§ **TASK STATEMENT**
Filter this material down to the lines that contain the string "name", and return those lines.

MATERIAL PROVIDED section start

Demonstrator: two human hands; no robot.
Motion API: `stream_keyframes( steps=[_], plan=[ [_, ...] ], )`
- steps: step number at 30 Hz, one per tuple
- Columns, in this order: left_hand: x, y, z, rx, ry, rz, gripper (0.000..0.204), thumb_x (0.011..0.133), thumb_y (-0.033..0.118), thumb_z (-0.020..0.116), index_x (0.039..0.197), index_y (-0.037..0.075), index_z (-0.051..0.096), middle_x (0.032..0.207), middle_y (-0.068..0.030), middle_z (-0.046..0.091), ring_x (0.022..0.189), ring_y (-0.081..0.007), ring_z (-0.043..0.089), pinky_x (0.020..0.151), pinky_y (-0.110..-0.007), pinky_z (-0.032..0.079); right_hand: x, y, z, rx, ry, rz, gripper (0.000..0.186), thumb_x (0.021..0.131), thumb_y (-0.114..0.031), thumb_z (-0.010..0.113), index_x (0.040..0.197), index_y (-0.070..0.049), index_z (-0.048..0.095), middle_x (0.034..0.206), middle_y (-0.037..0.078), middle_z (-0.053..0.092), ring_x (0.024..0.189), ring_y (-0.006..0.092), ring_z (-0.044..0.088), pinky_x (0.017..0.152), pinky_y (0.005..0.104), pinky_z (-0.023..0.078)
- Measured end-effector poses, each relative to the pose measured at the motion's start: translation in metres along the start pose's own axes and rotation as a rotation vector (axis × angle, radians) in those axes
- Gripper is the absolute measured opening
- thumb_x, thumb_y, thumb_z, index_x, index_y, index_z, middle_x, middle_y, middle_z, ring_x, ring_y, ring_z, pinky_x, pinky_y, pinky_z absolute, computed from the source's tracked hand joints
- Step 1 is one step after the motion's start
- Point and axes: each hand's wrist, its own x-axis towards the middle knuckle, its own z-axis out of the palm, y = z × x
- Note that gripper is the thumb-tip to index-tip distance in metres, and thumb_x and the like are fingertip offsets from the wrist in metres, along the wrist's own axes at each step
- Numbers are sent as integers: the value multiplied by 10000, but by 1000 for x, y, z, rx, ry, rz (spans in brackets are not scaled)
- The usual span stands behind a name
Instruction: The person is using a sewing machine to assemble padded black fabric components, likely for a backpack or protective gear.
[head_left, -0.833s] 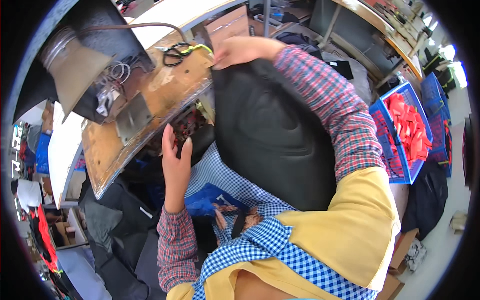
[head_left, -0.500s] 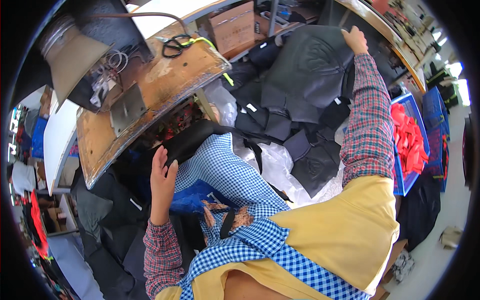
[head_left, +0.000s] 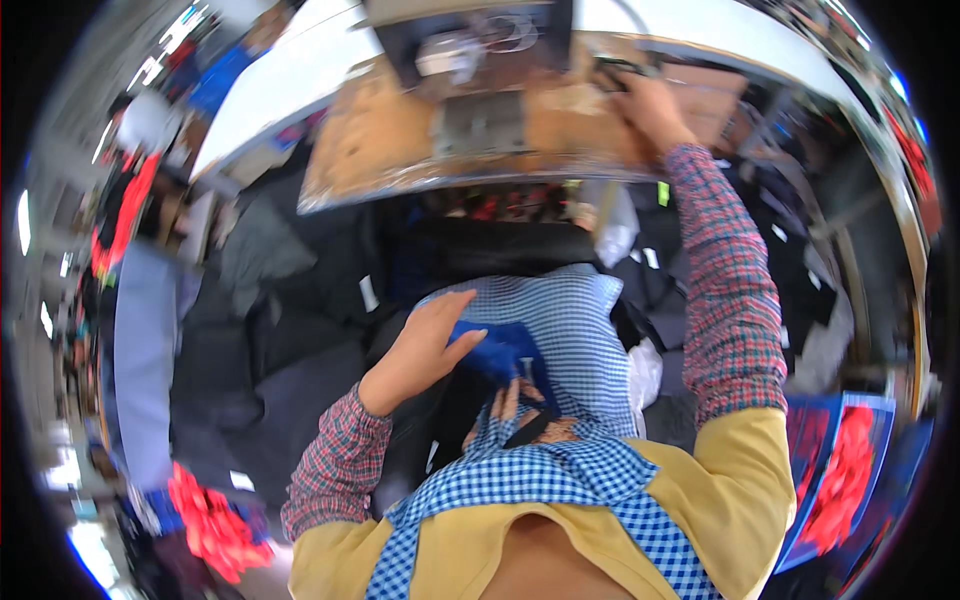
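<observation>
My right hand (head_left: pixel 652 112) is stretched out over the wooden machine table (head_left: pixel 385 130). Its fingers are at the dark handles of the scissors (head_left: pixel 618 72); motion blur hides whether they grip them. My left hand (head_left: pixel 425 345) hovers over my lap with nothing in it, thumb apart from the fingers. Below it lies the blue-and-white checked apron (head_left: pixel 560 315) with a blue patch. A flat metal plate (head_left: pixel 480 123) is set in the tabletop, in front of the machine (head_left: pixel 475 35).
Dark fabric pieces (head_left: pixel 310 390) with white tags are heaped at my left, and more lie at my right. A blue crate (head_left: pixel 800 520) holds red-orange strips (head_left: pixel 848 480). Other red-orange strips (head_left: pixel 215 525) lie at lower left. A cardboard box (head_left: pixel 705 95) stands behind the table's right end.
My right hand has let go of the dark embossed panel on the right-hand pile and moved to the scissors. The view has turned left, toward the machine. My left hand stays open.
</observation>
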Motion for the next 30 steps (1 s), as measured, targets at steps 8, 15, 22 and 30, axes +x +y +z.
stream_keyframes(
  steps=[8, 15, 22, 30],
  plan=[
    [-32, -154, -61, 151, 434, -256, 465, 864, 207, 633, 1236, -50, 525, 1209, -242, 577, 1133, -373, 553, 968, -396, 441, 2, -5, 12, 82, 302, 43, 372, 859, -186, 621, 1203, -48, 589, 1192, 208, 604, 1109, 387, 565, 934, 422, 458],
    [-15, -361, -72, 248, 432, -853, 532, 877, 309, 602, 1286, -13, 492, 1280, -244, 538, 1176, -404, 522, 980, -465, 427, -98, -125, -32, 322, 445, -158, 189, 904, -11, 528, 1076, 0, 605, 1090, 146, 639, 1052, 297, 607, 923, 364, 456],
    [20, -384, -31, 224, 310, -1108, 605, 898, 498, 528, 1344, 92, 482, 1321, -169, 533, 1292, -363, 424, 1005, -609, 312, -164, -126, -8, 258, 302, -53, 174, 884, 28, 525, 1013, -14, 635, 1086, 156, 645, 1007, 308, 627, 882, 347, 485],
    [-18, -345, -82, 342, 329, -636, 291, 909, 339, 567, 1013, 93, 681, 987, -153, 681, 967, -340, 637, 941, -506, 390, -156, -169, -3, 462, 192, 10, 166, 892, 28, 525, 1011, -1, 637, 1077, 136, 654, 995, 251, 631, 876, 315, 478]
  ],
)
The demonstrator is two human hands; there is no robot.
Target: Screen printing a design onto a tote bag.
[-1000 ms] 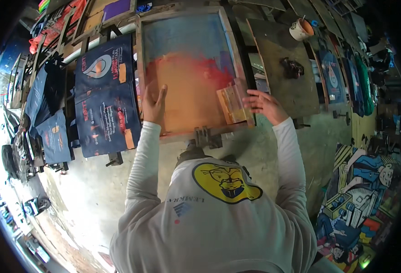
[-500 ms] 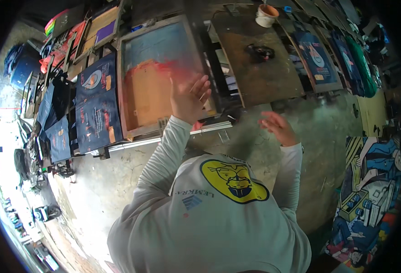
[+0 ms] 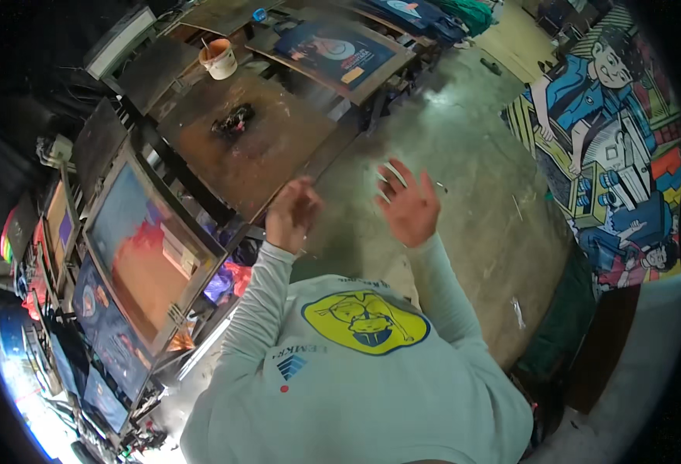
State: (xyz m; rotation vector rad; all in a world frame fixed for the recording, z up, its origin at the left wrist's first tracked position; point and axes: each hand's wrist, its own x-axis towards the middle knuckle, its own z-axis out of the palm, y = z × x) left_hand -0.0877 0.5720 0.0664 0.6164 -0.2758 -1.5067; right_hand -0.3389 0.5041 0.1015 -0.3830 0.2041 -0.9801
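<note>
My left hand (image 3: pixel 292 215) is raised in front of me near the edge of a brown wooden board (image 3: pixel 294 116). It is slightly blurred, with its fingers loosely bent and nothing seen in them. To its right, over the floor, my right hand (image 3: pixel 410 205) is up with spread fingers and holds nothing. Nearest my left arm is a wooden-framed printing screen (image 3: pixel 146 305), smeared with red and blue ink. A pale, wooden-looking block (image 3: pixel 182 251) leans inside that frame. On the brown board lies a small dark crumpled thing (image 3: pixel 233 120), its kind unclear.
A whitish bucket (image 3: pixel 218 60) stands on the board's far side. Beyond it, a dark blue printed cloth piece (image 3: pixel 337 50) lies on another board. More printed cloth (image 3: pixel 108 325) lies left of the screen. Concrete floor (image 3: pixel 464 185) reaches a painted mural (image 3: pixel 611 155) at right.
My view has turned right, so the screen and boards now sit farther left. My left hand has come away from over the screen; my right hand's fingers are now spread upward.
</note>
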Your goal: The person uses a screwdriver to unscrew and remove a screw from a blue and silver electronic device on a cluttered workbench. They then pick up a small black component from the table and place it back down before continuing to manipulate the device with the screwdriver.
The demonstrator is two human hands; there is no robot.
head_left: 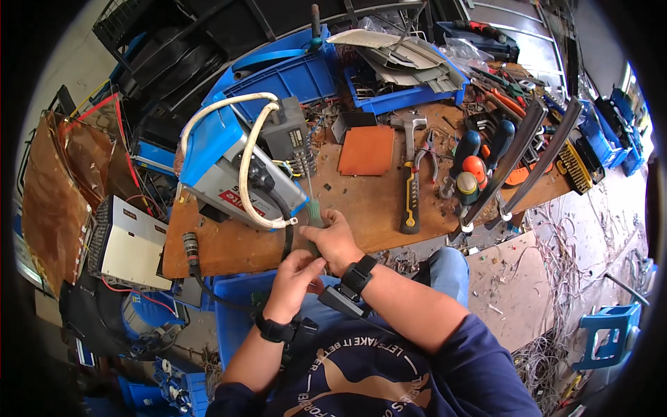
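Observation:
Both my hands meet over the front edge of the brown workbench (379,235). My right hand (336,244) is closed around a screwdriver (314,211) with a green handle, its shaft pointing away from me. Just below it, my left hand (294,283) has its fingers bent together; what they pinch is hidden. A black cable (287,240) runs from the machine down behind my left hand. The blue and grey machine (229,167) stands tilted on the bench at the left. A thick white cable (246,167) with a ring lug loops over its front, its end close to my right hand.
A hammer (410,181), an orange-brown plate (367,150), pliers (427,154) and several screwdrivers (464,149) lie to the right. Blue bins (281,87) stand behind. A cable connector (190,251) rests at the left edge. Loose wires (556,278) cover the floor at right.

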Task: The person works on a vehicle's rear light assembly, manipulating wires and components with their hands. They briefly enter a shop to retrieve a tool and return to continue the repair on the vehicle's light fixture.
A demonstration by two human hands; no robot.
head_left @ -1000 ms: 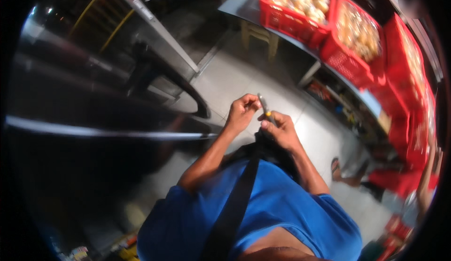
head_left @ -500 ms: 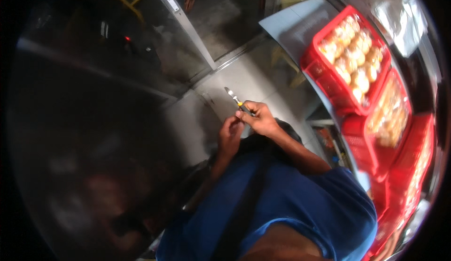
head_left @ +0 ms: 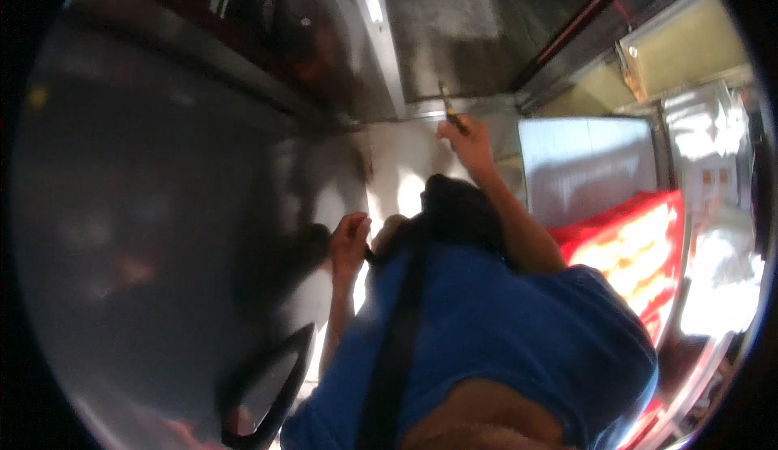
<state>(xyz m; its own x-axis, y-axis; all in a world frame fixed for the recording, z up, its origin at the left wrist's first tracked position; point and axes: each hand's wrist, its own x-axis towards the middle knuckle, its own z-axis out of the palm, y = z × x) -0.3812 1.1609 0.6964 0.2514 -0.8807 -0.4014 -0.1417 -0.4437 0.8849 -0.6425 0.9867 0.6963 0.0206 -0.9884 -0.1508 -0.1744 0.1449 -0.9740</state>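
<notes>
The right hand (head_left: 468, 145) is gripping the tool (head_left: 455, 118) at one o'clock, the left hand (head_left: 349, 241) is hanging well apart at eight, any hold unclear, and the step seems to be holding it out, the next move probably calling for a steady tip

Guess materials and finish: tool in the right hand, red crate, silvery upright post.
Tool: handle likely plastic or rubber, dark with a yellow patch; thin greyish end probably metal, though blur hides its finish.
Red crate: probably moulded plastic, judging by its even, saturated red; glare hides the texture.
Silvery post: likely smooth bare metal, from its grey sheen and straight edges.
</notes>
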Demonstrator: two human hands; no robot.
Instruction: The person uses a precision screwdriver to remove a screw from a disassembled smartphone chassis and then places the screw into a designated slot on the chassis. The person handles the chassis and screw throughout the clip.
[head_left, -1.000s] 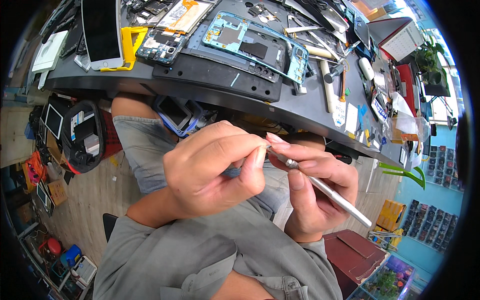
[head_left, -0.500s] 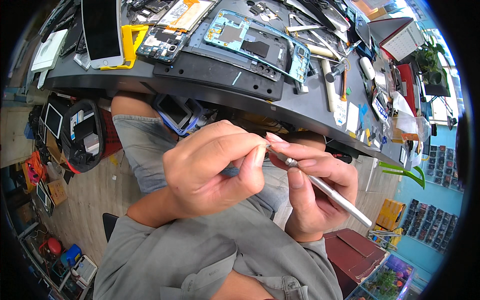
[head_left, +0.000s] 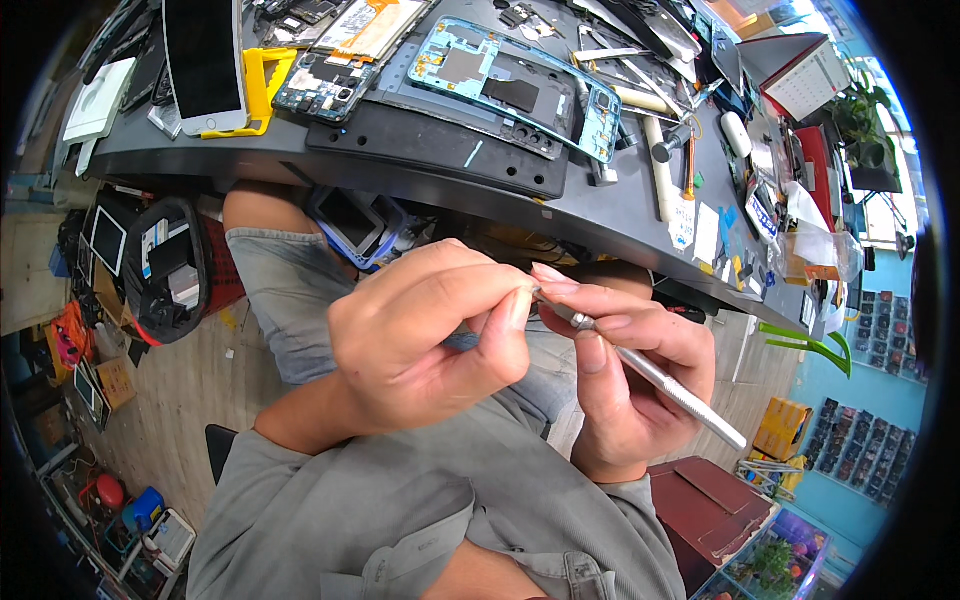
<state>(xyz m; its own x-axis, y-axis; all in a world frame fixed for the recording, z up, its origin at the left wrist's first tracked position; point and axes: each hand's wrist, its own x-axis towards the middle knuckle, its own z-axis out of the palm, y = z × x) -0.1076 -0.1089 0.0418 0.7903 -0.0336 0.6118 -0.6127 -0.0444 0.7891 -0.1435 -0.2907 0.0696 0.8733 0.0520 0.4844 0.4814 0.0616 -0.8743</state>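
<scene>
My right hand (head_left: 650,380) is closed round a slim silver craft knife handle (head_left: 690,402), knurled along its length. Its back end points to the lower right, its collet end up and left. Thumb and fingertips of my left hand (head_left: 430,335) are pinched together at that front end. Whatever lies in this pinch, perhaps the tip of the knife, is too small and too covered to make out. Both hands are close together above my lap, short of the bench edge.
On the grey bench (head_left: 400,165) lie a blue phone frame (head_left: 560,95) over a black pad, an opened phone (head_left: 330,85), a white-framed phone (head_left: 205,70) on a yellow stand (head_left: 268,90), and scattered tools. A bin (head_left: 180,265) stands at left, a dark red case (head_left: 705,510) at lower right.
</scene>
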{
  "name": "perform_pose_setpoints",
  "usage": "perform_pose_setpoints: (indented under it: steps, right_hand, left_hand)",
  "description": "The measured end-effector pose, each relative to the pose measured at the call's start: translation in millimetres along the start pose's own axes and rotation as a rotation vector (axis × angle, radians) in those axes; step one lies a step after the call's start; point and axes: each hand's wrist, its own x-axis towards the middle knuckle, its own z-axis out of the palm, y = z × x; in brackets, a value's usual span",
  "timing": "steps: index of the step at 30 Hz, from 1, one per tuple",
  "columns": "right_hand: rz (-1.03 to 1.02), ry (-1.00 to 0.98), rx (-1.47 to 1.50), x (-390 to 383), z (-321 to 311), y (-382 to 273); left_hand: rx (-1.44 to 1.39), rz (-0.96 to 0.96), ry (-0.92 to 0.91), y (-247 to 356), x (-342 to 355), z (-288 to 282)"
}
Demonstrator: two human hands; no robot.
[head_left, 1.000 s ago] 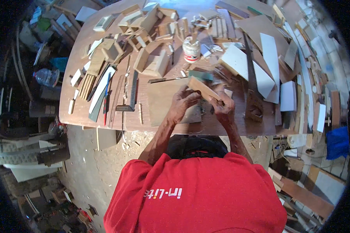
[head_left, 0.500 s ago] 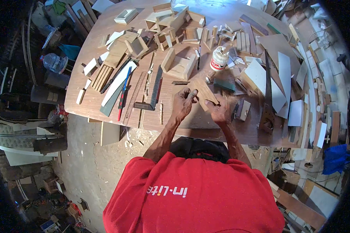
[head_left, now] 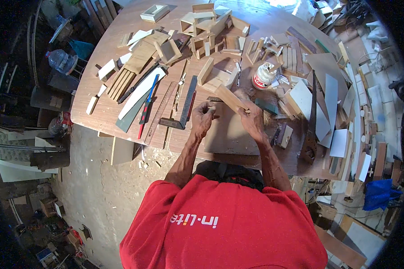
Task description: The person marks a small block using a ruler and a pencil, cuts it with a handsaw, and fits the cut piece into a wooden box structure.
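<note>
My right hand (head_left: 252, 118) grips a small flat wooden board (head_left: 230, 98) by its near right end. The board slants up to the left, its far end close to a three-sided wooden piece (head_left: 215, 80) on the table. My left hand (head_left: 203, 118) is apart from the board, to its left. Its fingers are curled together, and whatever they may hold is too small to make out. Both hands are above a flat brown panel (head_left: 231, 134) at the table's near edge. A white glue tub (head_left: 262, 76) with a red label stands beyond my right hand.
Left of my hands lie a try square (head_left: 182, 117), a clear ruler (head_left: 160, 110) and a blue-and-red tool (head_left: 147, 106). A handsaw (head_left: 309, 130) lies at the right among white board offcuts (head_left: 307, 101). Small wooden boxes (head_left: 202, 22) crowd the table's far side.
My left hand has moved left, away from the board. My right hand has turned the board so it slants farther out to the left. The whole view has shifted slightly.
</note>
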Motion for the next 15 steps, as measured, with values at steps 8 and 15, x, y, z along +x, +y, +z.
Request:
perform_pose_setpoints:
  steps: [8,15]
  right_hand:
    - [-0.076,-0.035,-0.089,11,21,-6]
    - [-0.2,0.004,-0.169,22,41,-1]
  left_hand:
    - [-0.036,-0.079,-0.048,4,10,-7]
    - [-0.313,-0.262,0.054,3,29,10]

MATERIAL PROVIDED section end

§ **SOLUTION TO THE EXERCISE**
- The usual span stands behind a name
  "name": "perform_pose_setpoints",

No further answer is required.